Here is a rework for D7 with unit tests. Can someone review this and let me know if this works for you? It encodes the spaces in the URL to %20 and changes the local file to use an underscore.

johnv’s picture

We started by replacing spaces. ITMT I have known urldecode()/urlencode(), as OP already mentioned.
I am not sure why we cannot use those?

   public function getContent() {
     feeds_include_library('http_request.inc', 'http_request');
-    $result = http_request_get($this->getValue());
A+    $result = http_request_get(urlencode($this->getValue()));
B+    $result = http_request_get(urldecode($this->getValue()));
     if ($result->code != 200) {
      throw new Exception(t('Download of @url failed with code !code.', array('@url' => $this->getValue(), '!code' => $result->code)));
     }
     return $result->data;
   }

imclean’s picture

@febbraro, #12 works for me. Thanks!

emackn’s picture

JohnV, I'm not sure what you're getting at.

johnv’s picture

Well, the patch does its job, but I think 20 lines of custom code seems an awful lot just to remove spaces. There should be some standard php-fucntion to do that. And if we have this problem with spaces, I can imagine we have this problem for accented-characters, too - we just didn't test it.

emackn’s picture

I tested the patch which passed all the tests. I also went in and tried to add in the use of urlencode and the tests started failing. If you look at the patch it's not really that much custom code, just a little refactoring and new tests. If someone else can also verify, I'd like to update this to RTBC.

emackn’s picture

Status: Needs review » Reviewed & tested by the community

#12 looks good to me for now.

cerkio’s picture

#12 work for me.

emackn’s picture

Status: Reviewed & tested by the community » Patch (to be ported)

committed to 7.x-2.x

febbraro’s picture

Version: 7.x-2.x-dev » 6.x-1.x-dev
rogarbe’s picture

#7 work good, thank you johnv.

I have solved the problem to get files with whitespaces in URL adding %20, but i have several sizes of image and i needed my uploaded files were accesibles by drupal. With the modules http://drupal.org/project/filefield_paths , http://drupal.org/project/transliteration this works perfectly.

arski’s picture

Status: Patch (to be ported) » Needs work

hmm, first of all, when could one expect this in the 6.x branch?
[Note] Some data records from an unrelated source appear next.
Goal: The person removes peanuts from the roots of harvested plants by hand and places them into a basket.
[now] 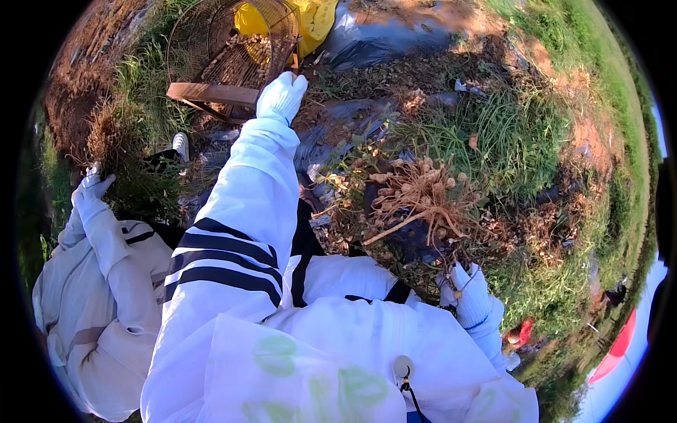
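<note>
My left hand (282, 99), in a white knitted glove, is stretched forward against the near right corner of a wire-mesh basket (182, 50) with a rust-brown flat rim bar (217, 94). Its fingers look curled, but their undersides are hidden, so I cannot tell whether they grip the bar. Peanuts in their shells (254, 45) lie inside the mesh. Low on the right, my gloved right hand (469, 293) is closed around the thin stems of a pulled-up peanut plant. The plant's brown roots and pods (423, 193) spread out in front of it.
Beyond the basket is a yellow sack (317, 24). At my left, a co-worker in pale clothing (106, 296) holds up a rooted plant clump (108, 132) with gloved hands. Black plastic mulch film (381, 45) and cut green plants (508, 132) cover the ground.
</note>
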Action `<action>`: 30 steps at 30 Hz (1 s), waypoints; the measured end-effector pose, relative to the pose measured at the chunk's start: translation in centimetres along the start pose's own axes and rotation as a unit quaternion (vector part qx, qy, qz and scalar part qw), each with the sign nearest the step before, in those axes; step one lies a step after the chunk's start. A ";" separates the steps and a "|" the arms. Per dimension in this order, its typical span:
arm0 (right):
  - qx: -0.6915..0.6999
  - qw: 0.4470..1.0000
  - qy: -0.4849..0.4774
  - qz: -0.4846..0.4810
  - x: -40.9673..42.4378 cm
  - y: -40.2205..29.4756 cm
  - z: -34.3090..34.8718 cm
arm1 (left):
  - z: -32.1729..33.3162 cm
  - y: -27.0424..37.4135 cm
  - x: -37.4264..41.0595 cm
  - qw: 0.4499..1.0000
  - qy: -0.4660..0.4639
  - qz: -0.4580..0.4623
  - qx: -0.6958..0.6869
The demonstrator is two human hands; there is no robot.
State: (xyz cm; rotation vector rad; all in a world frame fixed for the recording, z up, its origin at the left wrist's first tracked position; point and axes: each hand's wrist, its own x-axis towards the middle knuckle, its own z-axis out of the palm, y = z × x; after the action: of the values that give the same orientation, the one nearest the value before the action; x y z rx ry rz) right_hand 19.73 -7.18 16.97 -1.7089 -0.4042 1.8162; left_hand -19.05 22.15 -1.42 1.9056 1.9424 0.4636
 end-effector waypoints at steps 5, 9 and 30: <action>0.007 0.995 0.098 -0.015 0.9 0.0 -0.6 | -7.3 -5.0 8.6 0.949 0.182 -0.139 -0.216; -0.045 0.992 0.115 0.012 1.4 -0.8 -0.4 | -11.4 -15.4 15.3 0.921 0.227 -0.196 -0.250; -0.075 0.994 -0.001 -0.079 -0.5 -0.2 -6.8 | 2.6 23.3 -12.1 0.885 -0.370 0.100 -0.263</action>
State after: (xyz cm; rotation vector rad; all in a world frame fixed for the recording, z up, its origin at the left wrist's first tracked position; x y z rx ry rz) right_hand 26.42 -8.56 16.66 -1.7231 -0.6731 1.7094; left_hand 2.70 10.60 8.09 1.5864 1.0036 0.2233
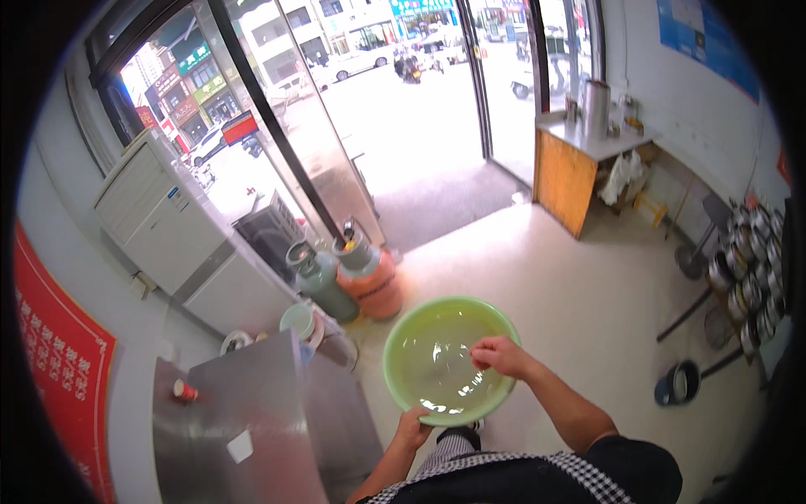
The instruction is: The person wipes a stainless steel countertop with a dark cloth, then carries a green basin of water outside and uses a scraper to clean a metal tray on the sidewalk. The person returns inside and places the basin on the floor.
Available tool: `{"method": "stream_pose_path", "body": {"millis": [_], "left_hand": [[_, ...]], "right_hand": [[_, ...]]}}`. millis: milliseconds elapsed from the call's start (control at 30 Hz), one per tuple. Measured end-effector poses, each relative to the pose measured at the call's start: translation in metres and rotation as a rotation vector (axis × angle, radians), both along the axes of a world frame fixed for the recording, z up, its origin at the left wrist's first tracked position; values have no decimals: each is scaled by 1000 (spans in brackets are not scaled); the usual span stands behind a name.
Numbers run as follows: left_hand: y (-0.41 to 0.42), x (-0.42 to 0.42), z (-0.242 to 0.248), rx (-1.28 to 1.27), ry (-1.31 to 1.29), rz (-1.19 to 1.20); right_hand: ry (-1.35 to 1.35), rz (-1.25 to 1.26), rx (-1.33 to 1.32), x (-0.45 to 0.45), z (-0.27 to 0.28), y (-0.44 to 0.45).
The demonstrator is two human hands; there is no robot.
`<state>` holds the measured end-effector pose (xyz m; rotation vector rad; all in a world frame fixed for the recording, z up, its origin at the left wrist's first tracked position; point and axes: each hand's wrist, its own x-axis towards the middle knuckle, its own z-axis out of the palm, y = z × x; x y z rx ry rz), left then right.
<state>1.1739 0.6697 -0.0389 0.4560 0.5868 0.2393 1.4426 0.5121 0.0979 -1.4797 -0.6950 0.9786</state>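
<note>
A round green plastic basin [412, 394] holds water and hangs in front of my body above the floor. My left hand [414, 425] grips its near rim at the lower left, with the fingers partly hidden under the basin. Over the right part of the water is my right hand [497, 356], its fingers curled together; whether anything is inside them cannot be told. The right wrist crosses above the basin's right rim. Light glints on the water.
Two gas cylinders [327, 283] stand ahead by the glass door. A steel counter [264, 390] with a red cup [185, 390] is at left. At right are a steel-topped table [579, 135], a rack of stacked metal pots or tins [743, 277] and a dark bucket [677, 383].
</note>
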Motion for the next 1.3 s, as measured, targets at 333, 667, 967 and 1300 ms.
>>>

But at the same time - I don't think a special fix for just the %20 is really good. I have a client who has lots of %2C and other url-encoded characters in their image links.. after an import, these suddenly become %252C - so the percentage sign itself gets re-encoded..
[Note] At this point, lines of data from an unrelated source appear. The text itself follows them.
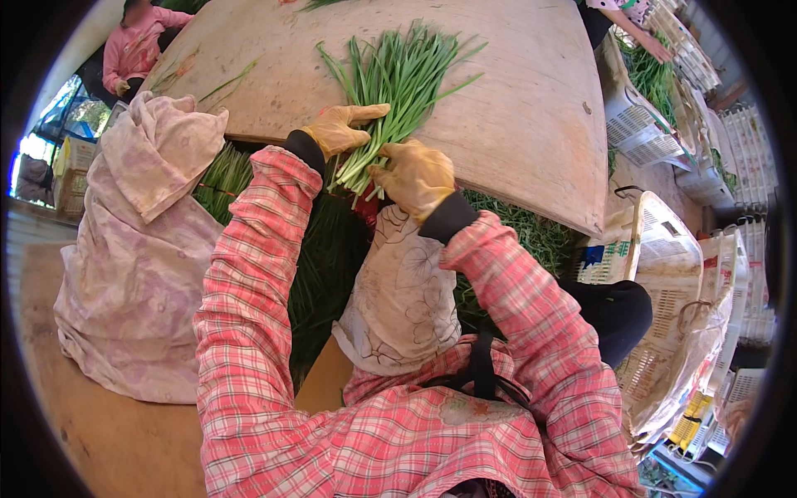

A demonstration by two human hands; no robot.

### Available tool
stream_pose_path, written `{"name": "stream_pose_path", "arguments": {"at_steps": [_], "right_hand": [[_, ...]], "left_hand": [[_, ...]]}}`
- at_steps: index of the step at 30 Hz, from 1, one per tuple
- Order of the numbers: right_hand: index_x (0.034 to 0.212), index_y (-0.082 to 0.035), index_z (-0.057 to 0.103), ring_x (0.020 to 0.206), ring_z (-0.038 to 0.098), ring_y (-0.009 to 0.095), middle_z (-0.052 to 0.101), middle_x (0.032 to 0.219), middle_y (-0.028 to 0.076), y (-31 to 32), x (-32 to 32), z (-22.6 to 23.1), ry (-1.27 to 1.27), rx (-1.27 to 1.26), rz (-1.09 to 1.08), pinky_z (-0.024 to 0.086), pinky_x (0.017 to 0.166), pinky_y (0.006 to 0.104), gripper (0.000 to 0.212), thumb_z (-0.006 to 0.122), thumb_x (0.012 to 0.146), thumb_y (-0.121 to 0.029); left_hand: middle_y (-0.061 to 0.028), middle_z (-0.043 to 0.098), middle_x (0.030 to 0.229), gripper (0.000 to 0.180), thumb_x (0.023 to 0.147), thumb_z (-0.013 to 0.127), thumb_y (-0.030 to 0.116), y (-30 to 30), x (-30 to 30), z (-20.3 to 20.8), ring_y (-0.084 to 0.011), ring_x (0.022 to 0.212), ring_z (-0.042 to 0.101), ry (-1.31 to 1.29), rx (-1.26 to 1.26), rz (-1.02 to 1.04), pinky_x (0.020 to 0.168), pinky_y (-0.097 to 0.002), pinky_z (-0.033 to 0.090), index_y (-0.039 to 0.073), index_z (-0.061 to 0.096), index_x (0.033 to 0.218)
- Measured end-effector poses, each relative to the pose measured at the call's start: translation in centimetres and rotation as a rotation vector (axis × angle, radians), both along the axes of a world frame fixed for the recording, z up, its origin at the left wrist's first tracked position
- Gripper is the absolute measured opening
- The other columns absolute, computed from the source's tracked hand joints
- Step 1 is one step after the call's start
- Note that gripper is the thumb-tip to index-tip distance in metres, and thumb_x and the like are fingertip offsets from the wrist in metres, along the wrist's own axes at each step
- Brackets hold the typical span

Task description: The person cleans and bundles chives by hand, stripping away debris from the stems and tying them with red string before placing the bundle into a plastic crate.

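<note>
A loose bunch of long green garlic chives (398, 79) lies over the near edge of a wooden table, leaf tips fanned away from me and pale stem ends toward me. My left hand (339, 130), in a yellowish glove, holds its left side with index finger and thumb across the stems. From the right, my right hand (418, 177), gloved alike, has its fingers curled round the lower stems. Some fingers are hidden behind the bunch. Just below the stem ends, a patterned cloth (403, 290) covers my lap.
The wooden tabletop (523, 108) has stray leaves at its far left. More chives (222, 178) lie below its edge, beside a draped pale cloth (137, 249). White plastic crates (664, 266) line the right. One person (137, 46) sits far left; another's arm (639, 37) reaches into a crate far right.
</note>
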State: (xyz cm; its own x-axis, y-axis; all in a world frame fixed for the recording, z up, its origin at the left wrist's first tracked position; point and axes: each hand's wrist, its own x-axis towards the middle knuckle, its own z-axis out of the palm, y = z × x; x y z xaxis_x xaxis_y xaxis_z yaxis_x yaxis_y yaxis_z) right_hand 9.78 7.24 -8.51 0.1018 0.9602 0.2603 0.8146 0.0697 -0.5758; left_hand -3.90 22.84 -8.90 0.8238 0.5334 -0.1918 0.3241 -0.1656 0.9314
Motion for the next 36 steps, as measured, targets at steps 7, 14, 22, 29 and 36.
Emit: {"name": "stream_pose_path", "arguments": {"at_steps": [7,14,22,29,36], "right_hand": [[0.085,-0.006,0.068,0.075,0.062,0.037,0.062,0.078,0.018,2.1,-1.5,-2.3,-0.187,-0.141,-0.062,0.048,0.066,0.0438,0.029,0.065,0.076,-0.033],[0.081,0.002,0.064,0.064,0.058,0.014,0.064,0.069,0.009,-2.9,2.5,1.9,0.688,-0.259,0.399,0.048,0.063,0.0301,0.013,0.059,0.080,-0.011],[0.087,0.002,0.060,0.072,0.058,0.013,0.063,0.076,0.008,-8.5,4.5,0.0,0.694,-0.064,0.115,0.049,0.068,0.0277,0.007,0.063,0.083,-0.004],[0.092,0.000,0.057,0.074,0.050,0.009,0.059,0.082,0.002,-12.5,4.0,-0.3,0.884,-0.012,0.072,0.044,0.068,0.0225,0.004,0.057,0.089,-0.003],[0.085,-0.001,0.053,0.073,0.056,0.017,0.058,0.079,0.008,-14.4,3.7,0.9,0.529,0.118,0.307,0.047,0.067,0.0280,0.007,0.057,0.083,0.005]], "left_hand": [[-0.0088,0.046,0.136,0.063,0.072,0.048,-0.012,0.7,-0.1,-1.7,-0.0161,0.122,0.045,-0.064,-0.013,0.021,0.101,-0.0260,0.036,0.004,0.045,0.134],[-0.0092,0.043,0.139,0.065,0.072,0.047,-0.015,0.3,0.1,-1.4,-0.0172,0.125,0.042,-0.106,-0.011,0.011,0.104,-0.0279,0.034,0.002,0.042,0.135],[-0.0130,0.046,0.135,0.059,0.072,0.049,-0.009,-1.8,-0.6,-0.7,-0.0248,0.126,0.042,-0.168,0.433,0.181,0.107,-0.0331,0.030,0.004,0.048,0.130],[-0.0100,0.067,0.075,0.031,0.093,0.053,0.028,-17.6,-1.0,3.5,-0.0119,0.053,0.059,-0.083,-0.184,0.327,0.043,-0.0206,0.041,-0.001,0.065,0.099],[-0.0095,0.067,0.087,0.037,0.090,0.057,0.029,-18.9,3.7,0.0,-0.0152,0.073,0.065,-0.317,-0.799,0.368,0.061,-0.0241,0.050,-0.004,0.061,0.107]]}}
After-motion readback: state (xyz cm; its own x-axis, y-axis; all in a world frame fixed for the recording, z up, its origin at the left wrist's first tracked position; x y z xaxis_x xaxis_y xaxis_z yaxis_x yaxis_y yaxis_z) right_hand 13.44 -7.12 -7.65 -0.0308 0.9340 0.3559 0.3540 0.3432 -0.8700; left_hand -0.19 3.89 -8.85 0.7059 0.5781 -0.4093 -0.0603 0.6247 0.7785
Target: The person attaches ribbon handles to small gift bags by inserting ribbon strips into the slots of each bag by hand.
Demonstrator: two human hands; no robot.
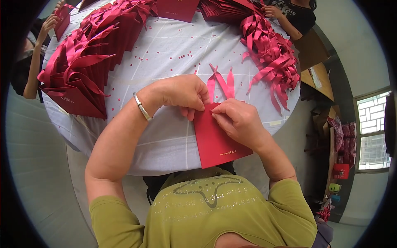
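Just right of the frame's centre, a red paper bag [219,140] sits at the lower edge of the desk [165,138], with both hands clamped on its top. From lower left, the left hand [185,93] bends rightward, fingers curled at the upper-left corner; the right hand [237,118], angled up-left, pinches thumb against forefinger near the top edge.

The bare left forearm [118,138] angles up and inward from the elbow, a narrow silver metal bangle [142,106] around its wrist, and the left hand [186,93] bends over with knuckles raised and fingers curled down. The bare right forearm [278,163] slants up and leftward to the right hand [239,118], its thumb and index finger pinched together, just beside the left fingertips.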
I think a more generic fix would be a much better solution, that's why I'm posting it here right away.

Cheers

twistor’s picture

Status: Needs work » Patch (to be ported)

@arski, there's still no proposed patch for 6.x so it's still needs backport.

If you have a specific issue that this patch created, please open a new issue.

jomarocas’s picture

Issue summary: View changes

im still have the issue, i import a csv with src="/sites/default/files/images/stories/2012/College school/DSC_3490(1).jpg" but in the body image, appears of this mode src="/sites/default/files/images/stories/2012/College" i dont know if the problem is for the module feeds or for the module ckeditor

picacsso’s picture

@jomarocas

Did you ever find a way around this?
I'm currently running into the same issue

I have both url encoded and non encoded source paths to the file download location. Both are failing.

twistor’s picture

Status: Patch (to be ported) » Closed (outdated)